Labour task force to consider ‘new towns’

In a recent interview with the Financial Times, shadow housing minister, Matthew Pennycook MP discussed Labour’s bold vision for planning reform if they form a Government later this year.

Labour’s emerging vision aims to address housing shortages, and “deliver a fresh generation of new towns” extending to the liberalisation of planning, reinstating house building targets and identifying “lower-quality greenbelt land” for housing.

Matthew Pennycook MP emphasised that increasing the surcharge on stamp duty from 2% to 3% will generate £25 million a year, which would be pumped into councils to “hire 300 new planners”. This will I am sure go down well with many readers!

Pennycook envisions the creation of “a fresh generation of new towns” including extensions to existing towns “The mechanism by which Labour will select these areas is for the incoming DLUHC Secretary of State (Angela Rayner MP) to put a task force together on day one of a Labour government to report back within six months”, Pennycook said.

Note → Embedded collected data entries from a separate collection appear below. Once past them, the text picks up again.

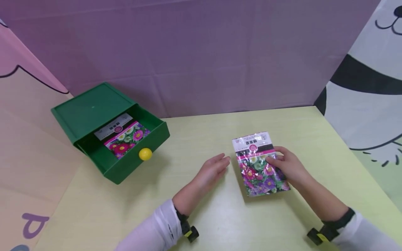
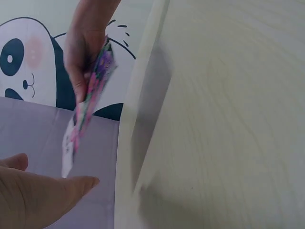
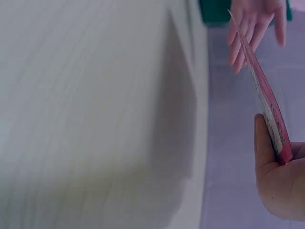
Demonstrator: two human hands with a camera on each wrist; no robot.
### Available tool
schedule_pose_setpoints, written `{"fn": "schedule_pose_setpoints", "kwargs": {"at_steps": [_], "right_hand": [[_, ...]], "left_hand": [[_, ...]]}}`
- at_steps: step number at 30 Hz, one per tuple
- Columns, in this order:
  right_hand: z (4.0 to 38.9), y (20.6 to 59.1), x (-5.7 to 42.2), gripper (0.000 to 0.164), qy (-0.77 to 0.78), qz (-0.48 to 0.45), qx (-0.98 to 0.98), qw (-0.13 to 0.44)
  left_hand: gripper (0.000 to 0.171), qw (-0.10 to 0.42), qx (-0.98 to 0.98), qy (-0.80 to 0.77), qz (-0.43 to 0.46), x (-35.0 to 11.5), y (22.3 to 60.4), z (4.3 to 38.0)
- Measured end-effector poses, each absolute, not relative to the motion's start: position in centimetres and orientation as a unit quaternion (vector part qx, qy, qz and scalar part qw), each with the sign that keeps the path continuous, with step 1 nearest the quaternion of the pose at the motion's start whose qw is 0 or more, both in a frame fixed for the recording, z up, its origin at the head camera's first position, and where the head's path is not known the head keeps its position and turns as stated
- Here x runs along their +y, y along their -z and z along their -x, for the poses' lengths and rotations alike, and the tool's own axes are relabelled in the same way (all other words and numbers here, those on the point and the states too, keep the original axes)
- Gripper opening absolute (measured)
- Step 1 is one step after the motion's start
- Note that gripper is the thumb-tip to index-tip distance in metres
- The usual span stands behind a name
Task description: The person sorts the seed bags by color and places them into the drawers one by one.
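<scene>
My right hand [image 1: 290,167] pinches a flower seed packet [image 1: 255,167] by its right edge, thumb on the printed front and fingers behind. The packet has a white top, a dark band and colourful blooms below. It is held above the table, its shadow falling beneath it in the right wrist view. Just left of the packet is my left hand [image 1: 208,174], its fingers extended and holding nothing. In the left wrist view, the packet [image 2: 93,93] appears nearly edge-on beyond my left fingers.
At the left of the table [image 1: 201,136] stands a green box [image 1: 94,108] with its drawer [image 1: 138,167] pulled out. A yellow ball knob [image 1: 145,154] is on the drawer front. Inside lies a similar flower packet [image 1: 124,136]. A purple cloth [image 1: 194,59] hangs behind the table.
</scene>
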State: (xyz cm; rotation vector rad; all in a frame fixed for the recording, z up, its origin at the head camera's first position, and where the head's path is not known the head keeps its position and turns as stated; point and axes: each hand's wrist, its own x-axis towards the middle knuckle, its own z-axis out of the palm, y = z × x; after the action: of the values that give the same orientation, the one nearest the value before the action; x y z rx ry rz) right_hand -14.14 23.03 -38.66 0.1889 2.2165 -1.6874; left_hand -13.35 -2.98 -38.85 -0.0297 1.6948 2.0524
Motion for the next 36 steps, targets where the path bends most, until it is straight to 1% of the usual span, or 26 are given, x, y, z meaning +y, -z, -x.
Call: {"fn": "schedule_pose_setpoints", "kwargs": {"at_steps": [3, 7, 10, 15, 22, 36], "right_hand": [[13.7, 38.0, 21.8, 0.063, 0.611, -0.066, 0.77, 0.171], [13.2, 37.6, 20.5, 0.059, 0.617, -0.059, 0.768, 0.162], [13.0, 37.5, 19.9, 0.057, 0.617, -0.057, 0.769, 0.155], [12.9, 37.6, 19.3, 0.056, 0.623, -0.057, 0.764, 0.156], [12.7, 37.4, 19.0, 0.056, 0.618, -0.049, 0.767, 0.168], [12.8, 37.5, 19.1, 0.059, 0.613, -0.02, 0.769, 0.179]], "left_hand": [[0.066, 0.247, 0.613, -0.75, -0.001, -2.8, 38.9, 13.1], [0.057, 0.247, 0.597, -0.763, -0.012, -2.5, 38.7, 12.8], [0.048, 0.232, 0.597, -0.768, 0.005, -2.1, 38.5, 12.6], [0.042, 0.208, 0.612, -0.762, 0.043, -1.9, 38.6, 12.4], [0.033, 0.211, 0.639, -0.738, 0.055, -2.3, 38.5, 12.3], [0.031, 0.21, 0.658, -0.721, 0.054, -2.7, 37.8, 12.2]]}}
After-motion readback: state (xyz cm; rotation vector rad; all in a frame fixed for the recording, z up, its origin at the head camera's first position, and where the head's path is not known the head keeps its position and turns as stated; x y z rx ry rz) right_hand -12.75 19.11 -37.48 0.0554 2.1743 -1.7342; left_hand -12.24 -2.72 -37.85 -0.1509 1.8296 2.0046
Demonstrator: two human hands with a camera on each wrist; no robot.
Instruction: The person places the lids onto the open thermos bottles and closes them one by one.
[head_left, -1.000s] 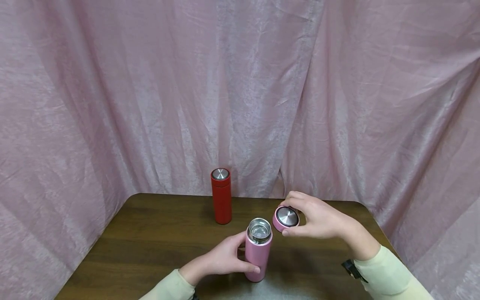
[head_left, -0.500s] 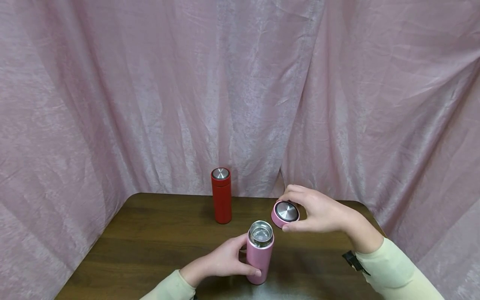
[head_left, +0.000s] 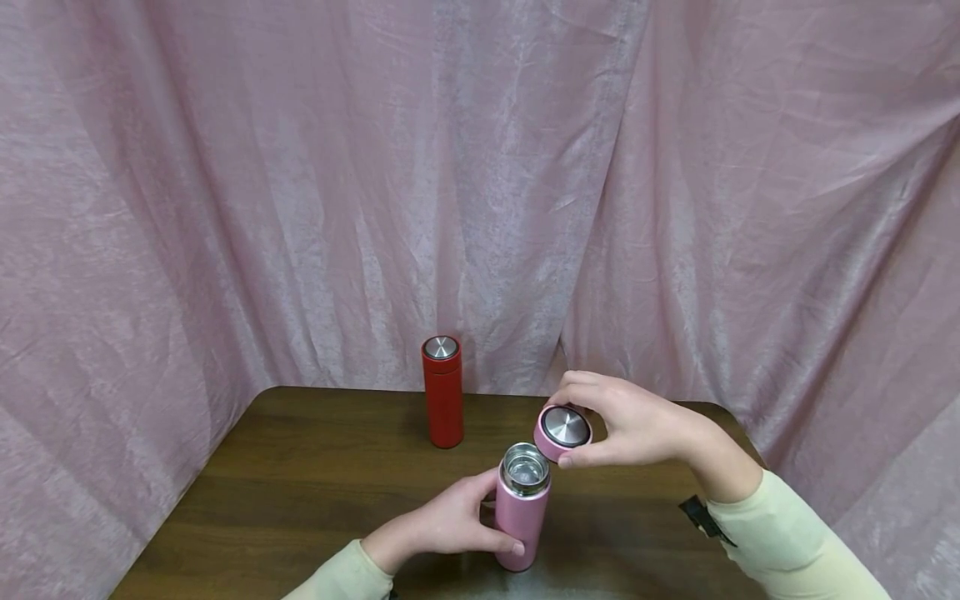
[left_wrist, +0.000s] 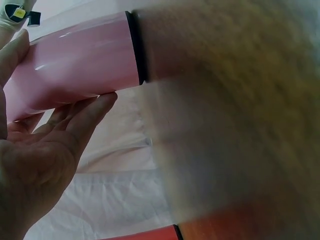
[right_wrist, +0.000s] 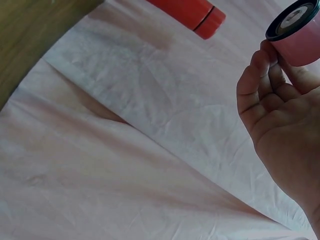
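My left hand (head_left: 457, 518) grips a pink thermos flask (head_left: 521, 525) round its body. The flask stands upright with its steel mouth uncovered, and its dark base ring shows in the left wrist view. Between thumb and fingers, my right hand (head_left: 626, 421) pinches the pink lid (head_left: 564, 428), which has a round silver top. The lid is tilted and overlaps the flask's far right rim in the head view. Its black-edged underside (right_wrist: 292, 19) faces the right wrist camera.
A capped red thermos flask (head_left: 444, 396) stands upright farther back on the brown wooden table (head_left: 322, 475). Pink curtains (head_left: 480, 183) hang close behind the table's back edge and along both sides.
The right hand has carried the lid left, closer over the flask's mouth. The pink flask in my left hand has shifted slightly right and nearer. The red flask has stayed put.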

This ambitious plan aims to alleviate urban congestion, provide affordable housing options, and promote sustainable development.

In pursuit of effective delivery, Labour plans to amend the NPPF to “enforce tough planning targets for councils”, emphasising the need for local authorities to meet specific development goals for building completions to go up.

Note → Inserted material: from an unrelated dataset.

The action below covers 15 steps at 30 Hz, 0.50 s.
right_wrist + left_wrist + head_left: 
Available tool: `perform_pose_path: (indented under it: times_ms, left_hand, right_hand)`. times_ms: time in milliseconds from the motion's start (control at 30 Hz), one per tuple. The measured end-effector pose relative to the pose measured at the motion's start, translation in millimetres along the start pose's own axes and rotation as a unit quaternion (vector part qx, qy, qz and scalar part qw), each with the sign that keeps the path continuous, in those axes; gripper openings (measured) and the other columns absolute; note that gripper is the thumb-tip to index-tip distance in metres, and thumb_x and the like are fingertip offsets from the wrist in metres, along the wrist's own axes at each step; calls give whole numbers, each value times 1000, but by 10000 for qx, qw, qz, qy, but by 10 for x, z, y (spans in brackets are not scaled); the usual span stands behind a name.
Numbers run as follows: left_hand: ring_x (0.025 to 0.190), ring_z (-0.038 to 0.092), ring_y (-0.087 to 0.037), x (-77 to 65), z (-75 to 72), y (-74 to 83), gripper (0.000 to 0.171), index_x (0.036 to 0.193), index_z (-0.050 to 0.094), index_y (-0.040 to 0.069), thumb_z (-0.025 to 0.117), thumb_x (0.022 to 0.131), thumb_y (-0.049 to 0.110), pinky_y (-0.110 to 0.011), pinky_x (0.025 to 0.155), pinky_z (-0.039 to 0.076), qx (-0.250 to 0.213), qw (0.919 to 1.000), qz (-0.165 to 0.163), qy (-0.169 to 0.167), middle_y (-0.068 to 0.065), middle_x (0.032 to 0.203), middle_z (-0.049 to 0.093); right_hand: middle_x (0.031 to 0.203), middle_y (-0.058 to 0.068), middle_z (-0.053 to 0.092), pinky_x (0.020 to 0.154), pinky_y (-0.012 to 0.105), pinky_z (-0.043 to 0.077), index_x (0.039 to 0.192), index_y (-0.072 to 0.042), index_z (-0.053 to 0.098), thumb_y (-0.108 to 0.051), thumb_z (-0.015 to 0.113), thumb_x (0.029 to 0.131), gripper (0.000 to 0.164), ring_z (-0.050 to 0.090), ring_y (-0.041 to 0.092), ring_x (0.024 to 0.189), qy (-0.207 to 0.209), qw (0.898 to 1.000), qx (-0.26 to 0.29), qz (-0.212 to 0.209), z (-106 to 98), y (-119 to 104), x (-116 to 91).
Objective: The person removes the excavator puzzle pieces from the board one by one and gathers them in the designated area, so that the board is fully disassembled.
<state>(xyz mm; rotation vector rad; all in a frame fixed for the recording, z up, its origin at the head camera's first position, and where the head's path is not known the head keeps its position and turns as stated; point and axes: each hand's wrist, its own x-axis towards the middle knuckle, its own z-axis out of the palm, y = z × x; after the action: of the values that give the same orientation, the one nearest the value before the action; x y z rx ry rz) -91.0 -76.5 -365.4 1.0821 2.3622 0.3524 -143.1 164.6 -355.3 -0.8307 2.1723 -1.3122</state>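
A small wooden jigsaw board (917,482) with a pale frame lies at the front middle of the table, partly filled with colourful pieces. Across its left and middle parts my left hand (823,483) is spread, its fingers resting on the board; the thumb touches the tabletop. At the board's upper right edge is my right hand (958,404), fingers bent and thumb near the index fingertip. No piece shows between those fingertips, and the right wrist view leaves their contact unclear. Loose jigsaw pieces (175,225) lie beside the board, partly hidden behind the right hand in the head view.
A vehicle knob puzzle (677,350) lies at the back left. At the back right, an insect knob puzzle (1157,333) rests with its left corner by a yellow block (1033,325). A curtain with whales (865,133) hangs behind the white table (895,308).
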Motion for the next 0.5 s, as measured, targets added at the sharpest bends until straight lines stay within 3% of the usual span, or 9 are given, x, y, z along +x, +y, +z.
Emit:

Recognising the need to reduce home-building costs, Labour intends to reform how land is valued via compulsory purchase orders. This reform would compel landowners to sell plots at a fraction of their potential market price, contributing to a more economically feasible approach to land acquisition by councils.

Labour’s proposed approach holds promise as the party strives to drive up housebuilding, create more inclusive, sustainable development and deliver new towns – a much-need initiative to address the evolving housing crisis in the UK. New CPO powers may also create much work for learned friends in the Temple.